Arrange to Build Interest
Excerpt from The Art & Science of Wine Retail
...your arrangement can take many different forms. Each has its advantages and disadvantages.
I once experimented with the display of a few Middle Eastern wines, including a white Xynisteri from Cyprus, Bargylus from Syria (an amazing wine) and the venerable Chateau Musar from Lebanon. For the first two months I simply placed a few bottles of the Xynisteri in the miscellaneous white varietal section, and the two red wines from Syria and Lebanon in the red blend section, which also included wines from California, Australia, South America, the Languedoc and Bordeaux — an overcrowded section, really. For the next two months, I separated and highlighted them within their respective sections in order to bring them a little attention, but within a framework in which customers were familiar.
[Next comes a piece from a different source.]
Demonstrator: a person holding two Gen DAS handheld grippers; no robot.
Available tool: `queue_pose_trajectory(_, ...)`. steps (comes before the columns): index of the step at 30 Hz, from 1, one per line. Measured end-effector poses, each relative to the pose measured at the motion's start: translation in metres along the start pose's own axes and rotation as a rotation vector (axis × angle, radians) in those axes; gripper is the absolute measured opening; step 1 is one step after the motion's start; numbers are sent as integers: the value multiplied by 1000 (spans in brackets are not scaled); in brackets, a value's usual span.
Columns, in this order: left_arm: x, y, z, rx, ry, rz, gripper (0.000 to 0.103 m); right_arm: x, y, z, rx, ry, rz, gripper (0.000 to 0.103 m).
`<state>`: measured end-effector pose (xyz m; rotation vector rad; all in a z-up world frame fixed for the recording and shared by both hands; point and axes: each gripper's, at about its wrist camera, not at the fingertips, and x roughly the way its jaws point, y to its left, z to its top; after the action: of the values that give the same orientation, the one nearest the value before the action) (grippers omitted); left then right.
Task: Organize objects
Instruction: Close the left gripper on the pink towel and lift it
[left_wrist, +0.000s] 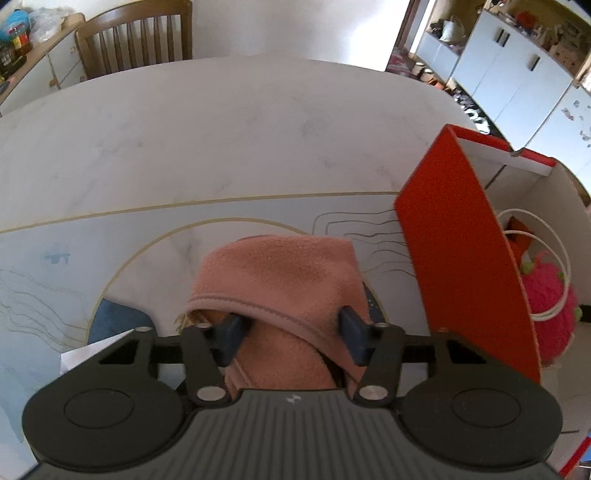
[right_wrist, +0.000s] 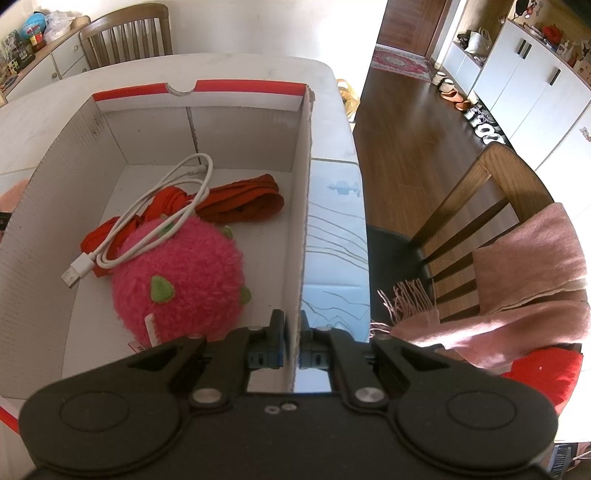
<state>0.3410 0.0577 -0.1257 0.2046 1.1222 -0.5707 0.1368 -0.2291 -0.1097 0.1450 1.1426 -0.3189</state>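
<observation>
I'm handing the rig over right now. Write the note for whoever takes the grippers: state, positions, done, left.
Left gripper: jaws shut on the pink cloth, held over the table beside the box.
Right gripper: jaws shut on the box's right wall, steadying it.
Done: pink plush toy, white USB cable and red fabric are in the box.
Left: put the pink cloth in the box, then release both.

A pale marbled surface (left_wrist: 221, 129) is carrying my red-and-white box (right_wrist: 303, 192), a line-patterned mat (left_wrist: 55, 266) and a pink cloth (left_wrist: 280, 273).
</observation>
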Motion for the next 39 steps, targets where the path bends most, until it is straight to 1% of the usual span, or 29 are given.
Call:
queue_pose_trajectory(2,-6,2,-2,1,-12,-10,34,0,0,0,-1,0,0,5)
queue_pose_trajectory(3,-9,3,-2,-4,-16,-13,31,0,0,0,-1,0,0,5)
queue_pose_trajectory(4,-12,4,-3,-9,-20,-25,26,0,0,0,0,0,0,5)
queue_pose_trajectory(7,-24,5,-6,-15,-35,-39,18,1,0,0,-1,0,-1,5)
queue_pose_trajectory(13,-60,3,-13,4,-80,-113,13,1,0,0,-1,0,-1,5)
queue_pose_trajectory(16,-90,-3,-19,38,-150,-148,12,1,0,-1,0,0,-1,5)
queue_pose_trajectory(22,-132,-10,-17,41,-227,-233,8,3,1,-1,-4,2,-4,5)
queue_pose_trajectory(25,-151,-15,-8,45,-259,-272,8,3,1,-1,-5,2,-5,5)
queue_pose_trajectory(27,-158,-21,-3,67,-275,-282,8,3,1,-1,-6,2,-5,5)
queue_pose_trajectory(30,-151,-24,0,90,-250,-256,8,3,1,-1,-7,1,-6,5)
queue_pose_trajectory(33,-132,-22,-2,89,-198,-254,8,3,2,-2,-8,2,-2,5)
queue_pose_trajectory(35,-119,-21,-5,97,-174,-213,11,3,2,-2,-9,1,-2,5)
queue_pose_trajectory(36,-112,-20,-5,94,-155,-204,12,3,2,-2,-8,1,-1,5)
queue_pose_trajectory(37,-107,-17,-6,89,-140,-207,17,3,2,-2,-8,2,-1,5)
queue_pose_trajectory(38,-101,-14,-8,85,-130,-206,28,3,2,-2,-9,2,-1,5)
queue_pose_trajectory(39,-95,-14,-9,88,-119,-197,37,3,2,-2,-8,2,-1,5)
For the final two months, I gave them their own section — Middle Eastern wines.
When given a section of their own, not a single bottle sold aside from a bottle of Chateau Musar, and it was to a customer who came in specifically asking for it. But when highlighted and semi-separated within their respective sections (miscellaneous whites and red blends) they sold well — just under a case for the three combined wines. Not bad for “unknown” wines in a 60 day period.
This experiment simply reaffirmed for me the belief that customers are willing to try different wines, as long as they have some sort of reference. This axiom should be an element of any wine shop’s strategy when it comes to the arrangement of its wines throughout the store.
One final word when it comes to arranging your wines: what works for one wine shop might not work well for another. Always take your local market into consideration. Mediterranean wines, for example, might do well to have their own department in a large city.